Cheiraflor: Na bíblia as trevas vem primeiro.
Tição: E quem disse que bíblia é confiável em relação aos fatos?
Gugu: Nisso o ne… digo, o preto racista ali tem razão.
Junina: Parem de falar merda, vocês dois. Respondendo à sua pergunta, sugiro que mudemos para deixar a coisa toda arbitrária.
Tição: Mas se você escolher o que vem primeiro, estará escolhendo. Então não é arbitrário.
Cheiraflor: Então devemos sortear. Ou isso, ou criamos um critério.
Tição: Isso é ridículo de tão desnecessário.
Gugu: Na verdade eu adoraria que refletíssemos a história nessa ordem. Colocaríamos indígenas primeiro, já que estavam aqui antes.
Tição: he he he! Sabe o que isso significa, certo?
Gugu: O quê?
Tição: Os brancos vieram primeiro.
[Gugu incha de irritação]
Cheiraflor: Além disso, indígena é um termo ruim. Vem de índio, que quer dizer indigente. Sugiro nativos americanos.
Tição: Sabe que todos somos nativos americanos por termos nascido na América, não sabe?
Cheiraflor: Foda-se!
Gugu: Vamos sortear.
Junina: Ou podemos dizer que sorteamos e deixar negro vim primeiro.
Tição: Mas que porra de discussão é essa? Não vejo motivo algum para mudar a ordem. Nem para usarmos preto no lugar de negro. Chamo tudo isso de ladainha. Se pararmos para avaliar e atribuir uma denominação literal, eu teria de ver marrom escuro escrito no formulário para me sentir representado.
Gugu: Do jeito que está não pode ficar.
Cheiraflor: Definitivamente não.
Junina: Se você não sugerir nada melhor e que seja unânime, as mudanças propostas provavelmente serão implementadas, já que somos três querendo mudar e só você querendo ser o conservador de merda aqui.
Tição faz um facepalm antes de dar uma sugestão sarcástica que agradou a todos e que não conseguiu reverter.

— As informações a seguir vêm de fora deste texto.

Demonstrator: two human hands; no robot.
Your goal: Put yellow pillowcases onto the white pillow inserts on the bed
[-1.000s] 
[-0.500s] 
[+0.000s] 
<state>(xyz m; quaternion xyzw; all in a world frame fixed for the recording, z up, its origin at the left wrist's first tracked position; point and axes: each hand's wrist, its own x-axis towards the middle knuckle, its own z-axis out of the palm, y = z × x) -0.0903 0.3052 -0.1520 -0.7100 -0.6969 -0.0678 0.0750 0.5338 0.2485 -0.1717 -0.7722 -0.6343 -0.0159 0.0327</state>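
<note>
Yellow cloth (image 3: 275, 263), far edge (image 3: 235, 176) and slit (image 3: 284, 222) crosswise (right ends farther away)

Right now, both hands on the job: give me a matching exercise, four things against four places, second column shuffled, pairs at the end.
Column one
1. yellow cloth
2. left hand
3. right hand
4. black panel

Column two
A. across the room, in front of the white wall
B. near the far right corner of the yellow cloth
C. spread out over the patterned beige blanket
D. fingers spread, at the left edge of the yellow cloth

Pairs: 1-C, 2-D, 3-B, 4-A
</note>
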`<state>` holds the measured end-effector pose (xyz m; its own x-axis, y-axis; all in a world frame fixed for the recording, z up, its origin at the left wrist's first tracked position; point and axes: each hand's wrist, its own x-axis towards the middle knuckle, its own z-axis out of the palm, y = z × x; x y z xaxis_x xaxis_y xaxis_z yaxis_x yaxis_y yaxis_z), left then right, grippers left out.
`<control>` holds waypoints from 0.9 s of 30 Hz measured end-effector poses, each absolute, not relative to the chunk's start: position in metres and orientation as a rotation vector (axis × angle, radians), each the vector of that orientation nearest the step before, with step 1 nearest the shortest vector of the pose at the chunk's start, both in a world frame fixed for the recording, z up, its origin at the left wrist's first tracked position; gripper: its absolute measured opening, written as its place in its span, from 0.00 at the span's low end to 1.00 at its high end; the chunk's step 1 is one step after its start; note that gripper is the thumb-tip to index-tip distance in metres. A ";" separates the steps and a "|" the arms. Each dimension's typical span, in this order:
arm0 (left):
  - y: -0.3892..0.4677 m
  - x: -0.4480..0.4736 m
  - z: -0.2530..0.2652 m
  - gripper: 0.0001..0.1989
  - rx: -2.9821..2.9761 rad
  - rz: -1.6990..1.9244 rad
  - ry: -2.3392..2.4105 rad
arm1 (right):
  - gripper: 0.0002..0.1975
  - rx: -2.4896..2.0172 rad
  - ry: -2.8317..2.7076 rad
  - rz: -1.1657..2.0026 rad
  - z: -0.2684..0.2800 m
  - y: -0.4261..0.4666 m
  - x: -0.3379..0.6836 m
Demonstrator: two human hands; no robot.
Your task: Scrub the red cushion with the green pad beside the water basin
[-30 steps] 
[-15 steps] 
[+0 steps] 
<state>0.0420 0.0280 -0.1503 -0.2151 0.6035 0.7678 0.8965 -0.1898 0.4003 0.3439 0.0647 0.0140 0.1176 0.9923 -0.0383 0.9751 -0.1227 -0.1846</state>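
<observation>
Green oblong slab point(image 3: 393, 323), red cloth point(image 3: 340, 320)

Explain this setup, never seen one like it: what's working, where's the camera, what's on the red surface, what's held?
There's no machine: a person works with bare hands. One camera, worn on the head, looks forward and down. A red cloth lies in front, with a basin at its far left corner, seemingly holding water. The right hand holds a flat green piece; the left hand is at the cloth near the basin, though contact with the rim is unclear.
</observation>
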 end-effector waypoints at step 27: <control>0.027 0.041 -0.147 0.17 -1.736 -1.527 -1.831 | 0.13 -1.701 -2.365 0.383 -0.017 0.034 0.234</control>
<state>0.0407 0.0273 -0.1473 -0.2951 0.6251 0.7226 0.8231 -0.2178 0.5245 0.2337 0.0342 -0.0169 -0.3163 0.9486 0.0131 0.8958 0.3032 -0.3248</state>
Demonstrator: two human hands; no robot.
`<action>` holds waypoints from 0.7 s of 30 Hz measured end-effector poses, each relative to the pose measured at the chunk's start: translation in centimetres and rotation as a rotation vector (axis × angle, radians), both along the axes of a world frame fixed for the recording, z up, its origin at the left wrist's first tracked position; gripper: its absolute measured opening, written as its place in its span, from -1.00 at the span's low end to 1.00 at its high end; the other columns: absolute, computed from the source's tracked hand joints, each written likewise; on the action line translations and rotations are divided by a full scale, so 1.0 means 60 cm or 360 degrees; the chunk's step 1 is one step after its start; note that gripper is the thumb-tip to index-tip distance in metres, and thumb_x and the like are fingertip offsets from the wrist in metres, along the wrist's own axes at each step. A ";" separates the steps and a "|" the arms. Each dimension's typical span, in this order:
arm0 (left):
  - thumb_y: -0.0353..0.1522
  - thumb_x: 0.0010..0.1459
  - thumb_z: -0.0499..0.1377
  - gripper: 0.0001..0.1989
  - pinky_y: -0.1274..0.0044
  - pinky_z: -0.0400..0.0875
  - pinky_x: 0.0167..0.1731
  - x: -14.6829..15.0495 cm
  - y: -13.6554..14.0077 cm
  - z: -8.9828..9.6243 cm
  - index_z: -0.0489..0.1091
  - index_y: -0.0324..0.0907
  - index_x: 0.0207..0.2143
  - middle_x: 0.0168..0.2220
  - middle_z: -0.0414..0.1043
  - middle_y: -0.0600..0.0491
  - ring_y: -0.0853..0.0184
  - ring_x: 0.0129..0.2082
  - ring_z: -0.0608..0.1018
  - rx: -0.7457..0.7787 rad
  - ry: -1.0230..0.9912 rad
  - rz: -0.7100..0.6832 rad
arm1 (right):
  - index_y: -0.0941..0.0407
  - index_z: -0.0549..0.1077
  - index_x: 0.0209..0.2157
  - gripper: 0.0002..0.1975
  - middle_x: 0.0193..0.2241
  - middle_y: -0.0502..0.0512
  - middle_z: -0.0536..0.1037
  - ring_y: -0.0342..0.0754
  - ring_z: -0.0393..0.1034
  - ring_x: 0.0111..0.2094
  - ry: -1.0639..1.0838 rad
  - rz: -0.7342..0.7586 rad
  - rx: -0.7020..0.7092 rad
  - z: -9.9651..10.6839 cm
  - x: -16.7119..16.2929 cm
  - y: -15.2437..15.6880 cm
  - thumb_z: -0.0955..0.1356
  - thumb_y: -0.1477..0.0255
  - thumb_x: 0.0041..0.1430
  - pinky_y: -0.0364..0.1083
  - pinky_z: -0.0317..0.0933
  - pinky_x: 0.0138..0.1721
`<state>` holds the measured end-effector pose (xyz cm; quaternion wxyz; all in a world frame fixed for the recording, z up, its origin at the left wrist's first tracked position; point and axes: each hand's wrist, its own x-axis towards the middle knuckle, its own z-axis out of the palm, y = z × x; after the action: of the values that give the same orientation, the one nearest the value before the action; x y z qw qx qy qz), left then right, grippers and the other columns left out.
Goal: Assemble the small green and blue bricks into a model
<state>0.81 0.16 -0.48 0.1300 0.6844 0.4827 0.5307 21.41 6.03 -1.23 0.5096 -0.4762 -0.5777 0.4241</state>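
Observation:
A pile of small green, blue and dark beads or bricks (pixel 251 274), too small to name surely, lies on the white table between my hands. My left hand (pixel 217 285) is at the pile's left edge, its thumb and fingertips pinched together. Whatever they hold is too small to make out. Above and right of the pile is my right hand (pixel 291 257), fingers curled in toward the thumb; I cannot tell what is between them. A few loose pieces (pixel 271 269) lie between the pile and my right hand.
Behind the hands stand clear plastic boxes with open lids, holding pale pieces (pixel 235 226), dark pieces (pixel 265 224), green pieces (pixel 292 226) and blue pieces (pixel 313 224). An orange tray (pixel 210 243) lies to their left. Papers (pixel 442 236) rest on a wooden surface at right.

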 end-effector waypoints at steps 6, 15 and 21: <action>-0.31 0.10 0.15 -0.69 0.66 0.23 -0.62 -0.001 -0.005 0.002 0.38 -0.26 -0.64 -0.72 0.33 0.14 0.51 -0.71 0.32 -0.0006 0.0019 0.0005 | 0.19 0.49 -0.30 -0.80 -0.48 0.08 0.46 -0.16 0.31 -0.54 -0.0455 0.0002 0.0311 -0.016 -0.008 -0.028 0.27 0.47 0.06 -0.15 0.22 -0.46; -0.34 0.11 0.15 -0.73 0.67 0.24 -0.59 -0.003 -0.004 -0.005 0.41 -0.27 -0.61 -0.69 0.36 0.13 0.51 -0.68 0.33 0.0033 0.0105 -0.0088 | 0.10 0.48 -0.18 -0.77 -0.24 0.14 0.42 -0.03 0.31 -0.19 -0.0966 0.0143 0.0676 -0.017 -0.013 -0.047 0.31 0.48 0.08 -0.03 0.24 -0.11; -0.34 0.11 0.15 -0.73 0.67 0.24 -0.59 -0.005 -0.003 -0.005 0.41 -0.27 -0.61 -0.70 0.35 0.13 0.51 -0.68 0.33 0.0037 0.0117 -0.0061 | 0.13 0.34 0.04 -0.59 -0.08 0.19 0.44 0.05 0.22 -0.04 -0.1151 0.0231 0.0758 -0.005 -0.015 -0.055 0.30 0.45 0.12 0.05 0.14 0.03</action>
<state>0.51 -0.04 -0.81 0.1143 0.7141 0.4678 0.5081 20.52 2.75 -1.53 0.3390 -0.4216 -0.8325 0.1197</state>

Três meses depois, os vestibulandos tiveram de escolher entre as seguintes alternativas no momento de preencher a seção “cor” no cabeçalho da prova:
( ) cor de papel pardo
( ) cor da escuridão da noite
( ) cor de burro fugido
( ) preto
( ) marrom claro
( ) marrom escuro
( ) cor de lápis cor de pele
( ) cor de folha A4 branca
( ) cor de café com leite com mais leite que café
( ) cor de café com leite com mais café que leite
( ) cor de café com leite com 50% café e 50% leite
( ) cor de leite misturado com nescau
( ) cor de leite misturado com toddy
( ) cor dos simpsons
( ) cor de nuvem de dia claro
( ) cor de nuvem de dia escuro
( ) cor de quem era negro e ficou branco
( ) cor de quem é branco e pegou muito sol
( ) descendente de povos nativos da América pré colonização, independente da cor.